**Exercise aim:**
Locate every line in the material below that has the word "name". Copy each of those lines.

* * *

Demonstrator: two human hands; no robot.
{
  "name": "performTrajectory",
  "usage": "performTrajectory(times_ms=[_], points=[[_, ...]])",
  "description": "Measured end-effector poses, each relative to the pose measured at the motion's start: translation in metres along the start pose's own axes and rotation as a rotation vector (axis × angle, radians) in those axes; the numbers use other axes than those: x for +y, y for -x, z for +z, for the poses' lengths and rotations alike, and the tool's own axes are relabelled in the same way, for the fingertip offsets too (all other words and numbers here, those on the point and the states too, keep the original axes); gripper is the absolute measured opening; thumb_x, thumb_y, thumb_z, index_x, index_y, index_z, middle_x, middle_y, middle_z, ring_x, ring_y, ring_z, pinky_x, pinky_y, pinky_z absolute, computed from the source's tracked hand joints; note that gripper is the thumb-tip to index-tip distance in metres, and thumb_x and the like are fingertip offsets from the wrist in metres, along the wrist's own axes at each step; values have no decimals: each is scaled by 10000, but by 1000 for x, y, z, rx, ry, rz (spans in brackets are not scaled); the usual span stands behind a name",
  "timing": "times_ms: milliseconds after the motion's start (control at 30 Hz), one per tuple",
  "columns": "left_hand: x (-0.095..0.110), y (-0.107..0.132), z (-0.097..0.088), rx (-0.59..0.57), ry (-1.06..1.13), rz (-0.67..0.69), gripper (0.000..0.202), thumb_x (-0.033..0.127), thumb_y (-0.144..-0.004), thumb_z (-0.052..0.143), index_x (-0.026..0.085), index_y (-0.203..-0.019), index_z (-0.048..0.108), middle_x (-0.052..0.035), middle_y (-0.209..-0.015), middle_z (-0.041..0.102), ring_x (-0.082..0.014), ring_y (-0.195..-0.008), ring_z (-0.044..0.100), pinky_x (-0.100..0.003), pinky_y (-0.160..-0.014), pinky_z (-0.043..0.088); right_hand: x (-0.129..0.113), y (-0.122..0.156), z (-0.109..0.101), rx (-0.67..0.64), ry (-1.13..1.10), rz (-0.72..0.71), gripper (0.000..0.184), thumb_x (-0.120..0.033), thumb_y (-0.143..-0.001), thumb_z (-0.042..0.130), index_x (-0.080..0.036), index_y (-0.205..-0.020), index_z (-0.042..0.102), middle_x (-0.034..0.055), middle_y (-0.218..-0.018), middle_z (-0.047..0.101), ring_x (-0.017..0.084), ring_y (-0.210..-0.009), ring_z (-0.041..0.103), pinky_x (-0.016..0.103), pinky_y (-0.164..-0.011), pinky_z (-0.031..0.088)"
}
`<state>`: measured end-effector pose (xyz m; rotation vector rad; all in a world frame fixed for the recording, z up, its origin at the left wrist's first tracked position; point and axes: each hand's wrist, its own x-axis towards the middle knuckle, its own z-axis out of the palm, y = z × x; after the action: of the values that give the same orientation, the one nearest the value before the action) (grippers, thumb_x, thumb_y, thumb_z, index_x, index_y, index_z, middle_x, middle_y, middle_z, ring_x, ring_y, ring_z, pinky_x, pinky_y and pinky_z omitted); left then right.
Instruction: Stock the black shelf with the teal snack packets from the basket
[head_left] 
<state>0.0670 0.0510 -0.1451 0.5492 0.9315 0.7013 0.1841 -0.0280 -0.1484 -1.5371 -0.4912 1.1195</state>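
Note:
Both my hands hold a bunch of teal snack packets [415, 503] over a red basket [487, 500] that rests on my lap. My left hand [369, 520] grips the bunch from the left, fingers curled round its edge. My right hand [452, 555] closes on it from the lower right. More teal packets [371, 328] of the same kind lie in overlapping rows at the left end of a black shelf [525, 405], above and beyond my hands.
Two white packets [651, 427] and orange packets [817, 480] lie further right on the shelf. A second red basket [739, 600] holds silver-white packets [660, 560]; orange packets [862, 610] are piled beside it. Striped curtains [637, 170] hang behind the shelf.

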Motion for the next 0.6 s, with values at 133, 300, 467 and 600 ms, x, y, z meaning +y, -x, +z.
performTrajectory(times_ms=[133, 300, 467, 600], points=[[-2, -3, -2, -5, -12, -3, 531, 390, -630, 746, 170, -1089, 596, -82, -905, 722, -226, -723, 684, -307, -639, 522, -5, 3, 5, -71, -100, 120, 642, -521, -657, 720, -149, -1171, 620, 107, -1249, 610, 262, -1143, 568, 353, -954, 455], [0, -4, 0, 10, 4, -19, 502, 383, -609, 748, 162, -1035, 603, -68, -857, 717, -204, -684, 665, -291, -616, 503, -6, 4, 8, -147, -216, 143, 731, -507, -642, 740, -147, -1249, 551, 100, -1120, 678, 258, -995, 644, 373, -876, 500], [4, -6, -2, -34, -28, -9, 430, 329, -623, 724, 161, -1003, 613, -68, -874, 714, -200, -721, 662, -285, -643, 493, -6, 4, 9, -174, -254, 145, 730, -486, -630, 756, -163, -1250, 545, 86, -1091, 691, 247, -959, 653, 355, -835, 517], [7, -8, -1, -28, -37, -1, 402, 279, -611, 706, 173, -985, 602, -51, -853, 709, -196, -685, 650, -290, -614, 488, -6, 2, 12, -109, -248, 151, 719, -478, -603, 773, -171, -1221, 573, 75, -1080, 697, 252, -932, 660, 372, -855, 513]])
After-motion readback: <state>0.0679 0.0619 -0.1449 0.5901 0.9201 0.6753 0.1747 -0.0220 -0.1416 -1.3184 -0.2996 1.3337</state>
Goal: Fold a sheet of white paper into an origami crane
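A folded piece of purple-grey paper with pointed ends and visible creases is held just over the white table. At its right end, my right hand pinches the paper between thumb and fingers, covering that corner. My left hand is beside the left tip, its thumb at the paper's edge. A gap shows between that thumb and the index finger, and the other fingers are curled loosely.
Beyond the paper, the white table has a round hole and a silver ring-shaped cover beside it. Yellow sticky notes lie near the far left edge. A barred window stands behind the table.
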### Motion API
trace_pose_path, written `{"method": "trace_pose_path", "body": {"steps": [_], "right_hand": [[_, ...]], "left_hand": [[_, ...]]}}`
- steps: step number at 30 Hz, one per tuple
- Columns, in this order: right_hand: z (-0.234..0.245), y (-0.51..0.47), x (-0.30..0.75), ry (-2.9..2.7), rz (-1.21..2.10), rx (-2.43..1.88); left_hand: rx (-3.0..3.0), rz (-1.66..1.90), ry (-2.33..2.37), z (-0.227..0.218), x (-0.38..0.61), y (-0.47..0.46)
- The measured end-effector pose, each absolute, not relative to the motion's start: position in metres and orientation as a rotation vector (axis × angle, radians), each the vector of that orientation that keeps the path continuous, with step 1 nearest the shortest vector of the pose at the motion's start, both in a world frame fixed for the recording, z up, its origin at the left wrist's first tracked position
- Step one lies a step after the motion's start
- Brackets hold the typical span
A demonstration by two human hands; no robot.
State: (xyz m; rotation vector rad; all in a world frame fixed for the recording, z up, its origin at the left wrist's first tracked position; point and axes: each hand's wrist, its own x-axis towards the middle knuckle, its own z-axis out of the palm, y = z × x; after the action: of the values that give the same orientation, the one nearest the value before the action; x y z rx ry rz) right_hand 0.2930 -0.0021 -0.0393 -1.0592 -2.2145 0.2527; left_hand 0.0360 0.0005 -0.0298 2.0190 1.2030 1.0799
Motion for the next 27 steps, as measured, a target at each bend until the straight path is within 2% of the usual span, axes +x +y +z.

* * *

**Written response:**
  "name": "performTrajectory",
  "description": "Measured end-effector poses, each relative to the pose measured at the motion's start: translation in metres along the start pose's own axes and rotation as a rotation vector (axis × angle, radians) in those axes; the numbers use other axes than those: x for +y, y for -x, z for +z, for the poses' lengths and rotations alike, and the tool's own axes are relabelled in the same way, for the fingertip offsets too (all other words and numbers here, those on the point and the states too, keep the original axes); gripper is the absolute measured opening; thumb_x, thumb_y, thumb_z, index_x, index_y, index_z, middle_x, middle_y, middle_z, ring_x, ring_y, ring_z, pinky_x, pinky_y, pinky_z absolute, computed from the source's tracked hand joints; note that gripper is the thumb-tip to index-tip distance in metres, and thumb_x and the like are fingertip offsets from the wrist in metres, along the wrist's own axes at each step; values have no decimals: each is scaled by 10000, but by 1000 for x, y, z, rx, ry, rz (spans in brackets are not scaled); the usual span stands behind a name",

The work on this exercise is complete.